|Date||April 1, 2005|
|Speaker||Steven G. Johnson (MIT)|
|Topic:||FFTW: "The Fastest Fourier Transform in the West"|
Fast Fourier transforms (FFTs) lie at the heart of many problems in scientific computing and engineering, from spectral methods for partial differential equations, to digital signal processing, to large-number arithmetic for cryptography.
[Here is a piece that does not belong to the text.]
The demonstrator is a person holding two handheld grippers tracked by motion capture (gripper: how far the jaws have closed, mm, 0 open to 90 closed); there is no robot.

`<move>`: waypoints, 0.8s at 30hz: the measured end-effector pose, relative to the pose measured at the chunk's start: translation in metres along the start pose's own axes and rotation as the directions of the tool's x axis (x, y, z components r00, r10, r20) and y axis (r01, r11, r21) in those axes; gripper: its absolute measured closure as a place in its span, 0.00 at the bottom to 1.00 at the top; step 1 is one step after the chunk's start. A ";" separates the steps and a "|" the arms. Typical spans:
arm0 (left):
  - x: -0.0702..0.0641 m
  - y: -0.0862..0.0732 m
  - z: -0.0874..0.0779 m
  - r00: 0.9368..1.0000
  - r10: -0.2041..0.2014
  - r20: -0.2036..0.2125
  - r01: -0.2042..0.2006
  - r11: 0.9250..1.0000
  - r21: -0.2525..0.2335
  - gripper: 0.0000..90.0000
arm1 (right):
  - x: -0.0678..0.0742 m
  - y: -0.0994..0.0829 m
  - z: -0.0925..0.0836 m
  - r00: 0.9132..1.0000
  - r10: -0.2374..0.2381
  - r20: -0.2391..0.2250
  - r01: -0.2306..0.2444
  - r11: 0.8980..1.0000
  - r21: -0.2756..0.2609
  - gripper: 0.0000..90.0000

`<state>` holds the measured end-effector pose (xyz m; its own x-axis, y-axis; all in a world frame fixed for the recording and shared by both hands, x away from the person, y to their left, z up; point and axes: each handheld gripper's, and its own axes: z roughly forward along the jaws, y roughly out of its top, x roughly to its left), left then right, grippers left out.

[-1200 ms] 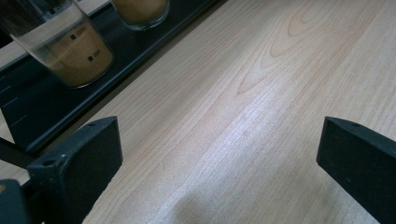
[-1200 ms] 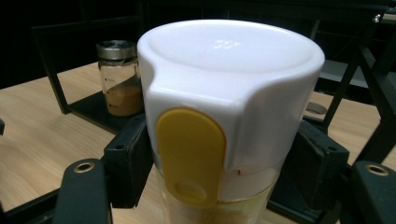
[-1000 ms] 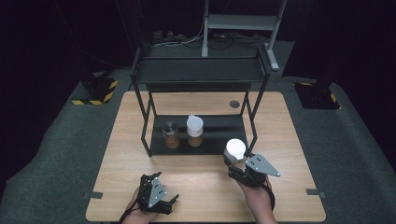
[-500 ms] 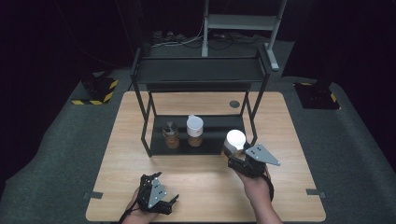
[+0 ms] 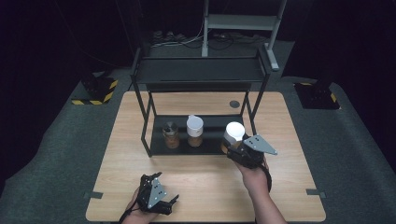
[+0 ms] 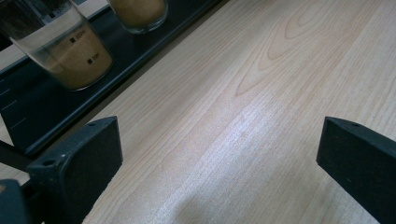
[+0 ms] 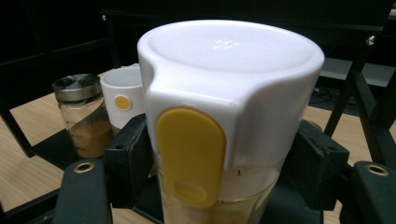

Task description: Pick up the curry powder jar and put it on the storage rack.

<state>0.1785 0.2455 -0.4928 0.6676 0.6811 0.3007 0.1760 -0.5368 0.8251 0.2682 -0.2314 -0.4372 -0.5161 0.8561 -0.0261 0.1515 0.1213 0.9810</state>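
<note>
Left gripper (image 5: 156,198) is seen at about 7 o'clock on the worktop (image 5: 205,186), resting near the front edge, jaws spread wide with nothing between them in the left gripper view. Nothing is held there.

On the lower shelf (image 5: 210,144) of the black rack (image 5: 198,70), near the centre of the high view, a metal-lidded spice jar (image 5: 171,134) is stood at the left, and a white-capped jar (image 5: 194,130) just beside it on its right. Both look placed already.

At about 4 o'clock, the right gripper (image 5: 236,148) is clamped on a third jar (image 5: 234,133), white lid with yellow flap; in the right gripper view the pads (image 7: 133,158) are pressed against its sides below the lid (image 7: 229,84). The jar is carried upright, just at the front right of the lower shelf, not yet set down as far as can be judged.

Progress estimate: two jars shelved, third held at the shelf edge. Left to do: jar to be placed beside the white-capped one and let go.
</note>
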 end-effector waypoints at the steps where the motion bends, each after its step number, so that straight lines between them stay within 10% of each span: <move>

However, despite nearly 40 years of scrutiny, they have proved surprisingly resistant to efficient implementation -- FFTs never achieve the peak CPU speed except for very small problems, and their historical performance has doubled every ~30 months over 40 years, considerably slower than Moore's 18-month doubling time followed by peak CPU throughput.
In this talk, we outline the historical progression of the understanding of fast Fourier transforms and their implementation, from Gauss in 1805 to Danielson and Lanczos in 1942 to the digital age that dawned with Cooley and Tukey in 1965, to our recent developments of self-optimizing, auto-generated FFTs at MIT. For much of the FFT's history, the focus was on minimizing the number of arithmetic operations, from Cooley and Tukey's erroneous assertion that radix 3 was optimal to Winograd's demonstration that only O(N) multiplications were required for an FFT of length N. Unfortunately, modern architectures have divorced performance from simple heuristics like operation counts, and the past strategies no longer succeed; the question of the fastest algorithm, therefore, has had an ever-changing answer that is increasingly difficult to predict. Instead, we believe that a more stable solution may be possible by changing the question: instead of asking what is the best algorithm, one should ask what is the smallest collection of simple algorithmic fragments whose compositions span the optimal algorithm on as many computer architectures as possible. We describe an implementation of this strategy---combining self-optimization, code generation, and recursive cache-oblivious algorithms---in the context of FFTW, our free and widely used fast Fourier transform (FFT) library (www.fftw.org).